PROVIDED MATERIAL >>

========

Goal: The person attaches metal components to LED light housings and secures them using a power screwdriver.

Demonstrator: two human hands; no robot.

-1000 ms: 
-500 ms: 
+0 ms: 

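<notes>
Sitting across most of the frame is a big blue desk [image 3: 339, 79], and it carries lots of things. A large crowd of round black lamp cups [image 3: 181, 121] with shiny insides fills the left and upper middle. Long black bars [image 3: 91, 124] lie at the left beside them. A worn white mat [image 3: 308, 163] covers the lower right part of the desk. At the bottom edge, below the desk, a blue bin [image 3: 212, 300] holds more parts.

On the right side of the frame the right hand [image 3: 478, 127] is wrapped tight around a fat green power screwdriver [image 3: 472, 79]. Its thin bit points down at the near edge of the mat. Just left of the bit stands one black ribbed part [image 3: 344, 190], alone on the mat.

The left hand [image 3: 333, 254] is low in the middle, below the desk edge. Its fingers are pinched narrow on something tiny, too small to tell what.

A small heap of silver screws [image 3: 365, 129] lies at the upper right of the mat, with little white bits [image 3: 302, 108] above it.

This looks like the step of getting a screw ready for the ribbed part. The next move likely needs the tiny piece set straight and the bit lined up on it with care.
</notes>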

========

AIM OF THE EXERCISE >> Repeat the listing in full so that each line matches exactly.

ANSWER TO THE EXERCISE >>
Goal: The person attaches metal components to LED light housings and secures them using a power screwdriver.

Demonstrator: two human hands; no robot.

-1000 ms: 
-500 ms: 
+0 ms: 

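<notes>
Sitting across most of the frame is a big blue desk [image 3: 339, 79], and it carries lots of things. A large crowd of round black lamp cups [image 3: 181, 121] with shiny insides fills the left and upper middle. Long black bars [image 3: 91, 124] lie at the left beside them. A worn white mat [image 3: 308, 163] covers the lower right part of the desk. At the bottom edge, below the desk, a blue bin [image 3: 212, 300] holds more parts.

On the right side of the frame the right hand [image 3: 478, 127] is wrapped tight around a fat green power screwdriver [image 3: 472, 79]. Its thin bit points down at the near edge of the mat. Just left of the bit stands one black ribbed part [image 3: 344, 190], alone on the mat.

The left hand [image 3: 333, 254] is low in the middle, below the desk edge. Its fingers are pinched narrow on something tiny, too small to tell what.

A small heap of silver screws [image 3: 365, 129] lies at the upper right of the mat, with little white bits [image 3: 302, 108] above it.

This looks like the step of getting a screw ready for the ribbed part. The next move likely needs the tiny piece set straight and the bit lined up on it with care.
</notes>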

This exercise is finished.